Dan Zettwoch and Kevin Huizenga. Uncivilized (Consortium, dist.), $24.95 (240p) ISBN 978-0-9846814-6-4

From January 31, 2008, to October 30, 2012, the St. Louis Riverfront Times carried a weekly strip that gave new meaning to trivia. The strip’s host, the bespectacled nerd Leon Beyond, enthusiastically guides readers through a wide-ranging world of trivia, some real and some clearly very, very false.
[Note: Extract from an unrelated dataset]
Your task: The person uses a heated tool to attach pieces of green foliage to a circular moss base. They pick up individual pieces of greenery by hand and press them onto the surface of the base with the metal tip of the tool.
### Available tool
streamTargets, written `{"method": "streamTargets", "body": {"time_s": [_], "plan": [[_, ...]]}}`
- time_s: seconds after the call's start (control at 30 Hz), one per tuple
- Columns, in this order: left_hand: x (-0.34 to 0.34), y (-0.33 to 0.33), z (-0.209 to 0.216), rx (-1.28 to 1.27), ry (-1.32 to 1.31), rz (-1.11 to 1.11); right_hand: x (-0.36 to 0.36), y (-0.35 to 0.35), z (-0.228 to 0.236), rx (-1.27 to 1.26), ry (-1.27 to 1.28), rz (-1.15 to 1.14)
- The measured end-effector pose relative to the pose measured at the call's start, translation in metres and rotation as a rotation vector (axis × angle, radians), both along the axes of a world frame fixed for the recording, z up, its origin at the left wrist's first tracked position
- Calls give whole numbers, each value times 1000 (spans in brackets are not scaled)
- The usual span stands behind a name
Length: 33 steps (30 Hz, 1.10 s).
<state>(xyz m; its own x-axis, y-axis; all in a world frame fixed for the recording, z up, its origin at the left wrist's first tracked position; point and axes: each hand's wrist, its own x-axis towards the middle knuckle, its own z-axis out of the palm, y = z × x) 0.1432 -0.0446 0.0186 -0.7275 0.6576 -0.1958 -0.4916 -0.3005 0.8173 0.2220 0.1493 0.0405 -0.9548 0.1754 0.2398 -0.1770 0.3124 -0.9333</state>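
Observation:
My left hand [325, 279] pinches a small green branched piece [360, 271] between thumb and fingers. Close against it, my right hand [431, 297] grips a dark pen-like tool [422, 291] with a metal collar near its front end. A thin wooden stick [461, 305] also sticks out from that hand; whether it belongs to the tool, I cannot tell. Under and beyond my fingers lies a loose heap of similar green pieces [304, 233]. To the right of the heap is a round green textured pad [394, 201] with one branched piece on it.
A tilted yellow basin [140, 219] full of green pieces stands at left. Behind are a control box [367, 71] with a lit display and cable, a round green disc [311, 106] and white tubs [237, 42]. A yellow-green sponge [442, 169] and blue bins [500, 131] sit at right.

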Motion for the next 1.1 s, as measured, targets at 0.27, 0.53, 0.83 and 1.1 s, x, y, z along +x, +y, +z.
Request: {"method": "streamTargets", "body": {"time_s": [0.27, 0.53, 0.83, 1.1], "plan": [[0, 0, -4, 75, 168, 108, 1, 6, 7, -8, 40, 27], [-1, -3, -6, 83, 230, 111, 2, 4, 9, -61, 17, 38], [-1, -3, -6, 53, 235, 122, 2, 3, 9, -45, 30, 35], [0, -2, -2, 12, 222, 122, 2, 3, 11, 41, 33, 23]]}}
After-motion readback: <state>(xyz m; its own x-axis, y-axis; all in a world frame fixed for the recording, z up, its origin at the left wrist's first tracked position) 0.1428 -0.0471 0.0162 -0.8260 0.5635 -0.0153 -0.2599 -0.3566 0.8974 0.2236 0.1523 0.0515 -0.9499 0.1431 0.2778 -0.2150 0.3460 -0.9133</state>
Zettwoch and Huizenga’s flagrant disregard for the truth makes each strip a fresh exercise in trying to decipher what is real and what is not. Topics are numerous and delightful, including spotlights on the Museum of Leftover Masterpieces, the Secret History of Dogs as Weapons, and an account of a Jesuit missionary in China who fused the art of kung fu and the Bible into a single gospel. The majority of the strips are not confined to panels, and Zettwoch and Huizenga exploit this, loading each one with vivid illustrations and intricate detail. Taken as a whole collection, the over-the-top format can be overwhelming, meaning the reader may have to spend more time with it. But since this is a book to be savored, that’s not a bad thing. (May)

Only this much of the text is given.